Thread: Removing duplicates

Removing duplicates

From
Matthew Hagerty
Date:
Greetings,

I have a customer database (name, address1, address2, city, state, zip) and 
I need a query (or two) that will give me a mailing list with the least 
amount of duplicates possible.  I know that precise matching is not 
possible, i.e. "P.O. Box 123" will never match "PO Box 123" without some 
data massaging, but if I can isolate even 50% of any duplicates, that would 
help greatly.

Also, any suggestions on which parameters to check the duplicates for?  My 
first thoughts were to make sure there were no two addresses the same in 
the same zip code.  Any insight (or examples) would be greatly appreciated.

Thank you,
Matthew



Re: Removing duplicates

From
Andrew Perrin
Date:
Zip code and then address seems reasonable to me. If you want to go
all-out, you could write a script that checks addresses against the USPS's
address system (www.usps.com/ncsc/lookups/lookup_zip+4.html) which will
return a standardized address. If you do that for your whole table you'll
end up being able to compare these standardized addresses against one
another, thereby even matching PO Box 123 vs. P.O. Box 123.

ap

----------------------------------------------------------------------
Andrew J Perrin - andrew_perrin@unc.edu - http://www.unc.edu/~aperrinAssistant Professor of Sociology, U of North
Carolina,Chapel Hill     269 Hamilton Hall, CB#3210, Chapel Hill, NC 27599-3210 USA
 


On Tue, 26 Feb 2002, Matthew Hagerty wrote:

> Greetings,
> 
> I have a customer database (name, address1, address2, city, state, zip) and 
> I need a query (or two) that will give me a mailing list with the least 
> amount of duplicates possible.  I know that precise matching is not 
> possible, i.e. "P.O. Box 123" will never match "PO Box 123" without some 
> data massaging, but if I can isolate even 50% of any duplicates, that would 
> help greatly.
> 
> Also, any suggestions on which parameters to check the duplicates for?  My 
> first thoughts were to make sure there were no two addresses the same in 
> the same zip code.  Any insight (or examples) would be greatly appreciated.
> 
> Thank you,
> Matthew
> 
> 
> ---------------------------(end of broadcast)---------------------------
> TIP 1: subscribe and unsubscribe commands go to majordomo@postgresql.org
> 



Re: Removing duplicates

From
Jeff Self
Date:
On Tue, 2002-02-26 at 10:10, Matthew Hagerty wrote:
> Greetings,
> 
> I have a customer database (name, address1, address2, city, state, zip) and 
> I need a query (or two) that will give me a mailing list with the least 
> amount of duplicates possible.  I know that precise matching is not 
> possible, i.e. "P.O. Box 123" will never match "PO Box 123" without some 
> data massaging, but if I can isolate even 50% of any duplicates, that would 
> help greatly.
It depends on which fields you are wanting to check for. If you are
referring to just addresses then, you can do a query using 'Distinct' on
address1. This will give you only one record where address1 is P.O. Box
123. Of course this doesn't help with those that are PO Box 123. You
could always dump your data and write some Perl scripts to alter the
addresses so that they become alike. You could also use the 'Like'
keyword in your sql statement. 
"Select * from customer where address1 like '%Box 123%';

After you run this query, you might want to modify the addresses so that
they are the same.
> Also, any suggestions on which parameters to check the duplicates for?  My 
> first thoughts were to make sure there were no two addresses the same in 
> the same zip code.  Any insight (or examples) would be greatly appreciated.

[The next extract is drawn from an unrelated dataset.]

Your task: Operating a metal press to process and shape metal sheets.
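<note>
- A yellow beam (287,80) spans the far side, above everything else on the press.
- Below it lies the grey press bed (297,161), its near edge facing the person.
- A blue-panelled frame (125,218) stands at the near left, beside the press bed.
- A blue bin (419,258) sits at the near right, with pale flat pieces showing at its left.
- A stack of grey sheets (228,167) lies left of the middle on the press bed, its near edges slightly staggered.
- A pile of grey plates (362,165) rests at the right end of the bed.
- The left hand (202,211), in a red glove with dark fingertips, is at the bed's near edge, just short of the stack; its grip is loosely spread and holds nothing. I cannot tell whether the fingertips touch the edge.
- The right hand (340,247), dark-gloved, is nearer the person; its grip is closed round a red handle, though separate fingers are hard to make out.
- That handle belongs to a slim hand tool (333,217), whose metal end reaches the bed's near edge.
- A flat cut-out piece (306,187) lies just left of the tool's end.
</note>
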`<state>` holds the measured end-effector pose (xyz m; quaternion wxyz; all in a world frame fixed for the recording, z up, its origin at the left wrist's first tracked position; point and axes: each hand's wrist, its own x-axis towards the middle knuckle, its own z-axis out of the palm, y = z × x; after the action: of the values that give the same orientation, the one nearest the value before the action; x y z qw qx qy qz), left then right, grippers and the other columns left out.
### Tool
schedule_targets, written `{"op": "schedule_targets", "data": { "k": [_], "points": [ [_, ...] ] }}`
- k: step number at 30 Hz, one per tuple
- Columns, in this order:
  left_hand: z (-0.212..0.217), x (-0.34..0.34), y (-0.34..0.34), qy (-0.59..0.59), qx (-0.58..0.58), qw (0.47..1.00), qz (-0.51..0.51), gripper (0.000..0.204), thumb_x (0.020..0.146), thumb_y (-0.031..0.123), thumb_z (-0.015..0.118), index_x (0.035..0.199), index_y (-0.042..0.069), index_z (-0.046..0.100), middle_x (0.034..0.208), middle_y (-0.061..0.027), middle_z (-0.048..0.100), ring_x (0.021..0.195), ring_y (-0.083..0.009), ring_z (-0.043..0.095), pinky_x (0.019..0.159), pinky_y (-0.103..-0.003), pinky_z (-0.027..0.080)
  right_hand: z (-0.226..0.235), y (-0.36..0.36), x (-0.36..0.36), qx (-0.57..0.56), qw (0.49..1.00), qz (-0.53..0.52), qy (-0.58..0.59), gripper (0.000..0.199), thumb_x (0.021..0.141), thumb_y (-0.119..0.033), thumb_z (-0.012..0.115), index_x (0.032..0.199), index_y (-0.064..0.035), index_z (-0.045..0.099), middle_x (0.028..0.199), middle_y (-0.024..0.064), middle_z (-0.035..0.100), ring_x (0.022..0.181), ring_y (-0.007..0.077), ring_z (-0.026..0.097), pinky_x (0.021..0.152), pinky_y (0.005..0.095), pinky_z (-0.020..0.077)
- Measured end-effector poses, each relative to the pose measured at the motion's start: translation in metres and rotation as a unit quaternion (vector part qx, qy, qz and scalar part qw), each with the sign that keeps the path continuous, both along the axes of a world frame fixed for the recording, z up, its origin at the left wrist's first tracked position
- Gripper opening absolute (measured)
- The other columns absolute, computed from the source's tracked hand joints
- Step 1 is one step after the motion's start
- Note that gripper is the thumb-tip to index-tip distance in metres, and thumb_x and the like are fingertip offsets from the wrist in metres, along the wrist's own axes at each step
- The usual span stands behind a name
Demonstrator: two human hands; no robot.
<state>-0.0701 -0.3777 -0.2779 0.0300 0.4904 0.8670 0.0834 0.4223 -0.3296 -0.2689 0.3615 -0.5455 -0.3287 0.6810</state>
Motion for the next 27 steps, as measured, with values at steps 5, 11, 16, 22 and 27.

These constraints should be in the table definitions themselves, which
would prevent these duplications from taking place.

-- 
Jeff Self
Information Technology Analyst
Department of Personnel
City of Newport News
2400 Washington Ave.
Newport News, VA 23607
757-926-6930



Re: Removing duplicates

From
"Dan MacNeil"
Date:
There is software (saddly not open source) that standardizes your
addresses. Once your addresses are standardized, you can check them
for duplicates.  There is also shrinkwrapped software to eleminate
duplicates.  It might be cheaper & quicker to buy this software...

You should probably poke around on www.usps.gov

Some links I came up with.

http://www.casscertification.net/cassfaq.html


http://www.usps.com/ncsc/addressservices/addressqualityservices/addres
scorrection.htm

http://search.dmoz.org/cgi-bin/search?search=CASS+postal


----- Original Message -----
From: "Matthew Hagerty" <matthew@brwholesale.com>
To: <pgsql-sql@postgresql.org>
Sent: Tuesday, February 26, 2002 10:10 AM
Subject: [SQL] Removing duplicates


> Greetings,
>
> I have a customer database (name, address1, address2, city, state,
zip) and
> I need a query (or two) that will give me a mailing list with the
least
> amount of duplicates possible.  I know that precise matching is not
> possible, i.e. "P.O. Box 123" will never match "PO Box 123" without
some
> data massaging, but if I can isolate even 50% of any duplicates,
that would
> help greatly.
>
> Also, any suggestions on which parameters to check the duplicates
for?  My
> first thoughts were to make sure there were no two addresses the
same in
> the same zip code.  Any insight (or examples) would be greatly
appreciated.
>
> Thank you,
> Matthew
>
>
> ---------------------------(end of
broadcast)---------------------------
> TIP 1: subscribe and unsubscribe commands go to
majordomo@postgresql.org
>
>
>



Re: Removing duplicates

From
"Josh Berkus"
Date:
Matt,

> I have a customer database (name, address1, address2, city, state,
>  zip) and I need a query (or two) that will give me a mailing list
>  with the least amount of duplicates possible.  I know that precise
>  matching is not possible, i.e. "P.O. Box 123" will never match "PO
>  Box 123" without some data massaging, but if I can isolate even 50%
>  of any duplicates, that would help greatly.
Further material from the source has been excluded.